Elaborate Design and Mechanism Insight of Monodispersed AuCuPt Alloy Nanozyme with Promoted Antitumor Activity

Abstract

Abstract The abrogation of the self-adaptive redox evolution of tumors is promising for improving therapeutic outcomes. In this study, we designed a novel trimetallic alloy nanozyme AuCuPt-PpIX (ACPP), which mimics up to five naturally occurring enzymes—glucose oxidase (GOD), superoxide dismutase (SOD), peroxidase (POD), catalase (CAT), and glutathione peroxidase (GPx). Facilitated by these enzyme-mimicking traits, the constructed ACPP nanozymes can not only disrupt the established redox homeostasis in tumors through a series of enzymatic cascade reactions but also achieve cyclic regeneration of the relevant enzyme substrates. Density functional theory (DFT) calculations have theoretically explained the synergistic effect of multi-metallic doping and the possible mechanism of enzymatic catalysis.
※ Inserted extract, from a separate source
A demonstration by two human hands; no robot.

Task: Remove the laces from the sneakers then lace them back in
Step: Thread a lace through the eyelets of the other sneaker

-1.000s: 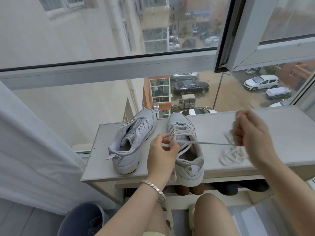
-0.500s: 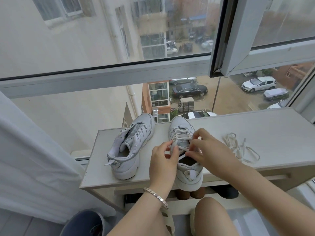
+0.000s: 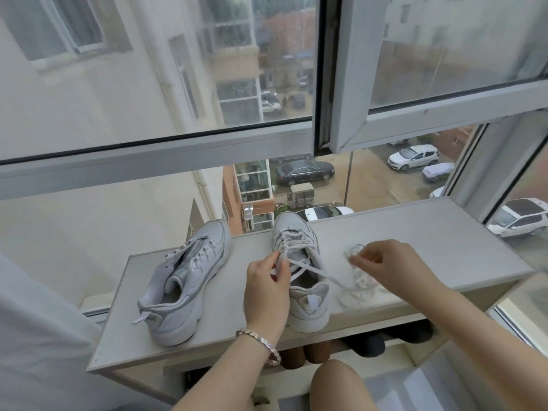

The doped Cu and Pt sites are conducive to the adsorption, activation, and dissociation of reactant molecules, whereas the Au sites are conducive to desorption, which significantly improves catalytic efficiency via a synergistic effect. Additionally, ACPP nanozymes can improve the effect of protoporphyrin (PpIX)-enabled sonodynamic therapy (SDT) by alleviating hypoxia and initiating ferroptosis by inducing lipid peroxidation (LPO) and inhibiting GPX4 activity, thus achieving multi-modal synergistic therapy. This study presents a typical paradigm to enable the use of multi-metallic alloy nanozymes for the treatment of tumor cells with self-adaptive properties.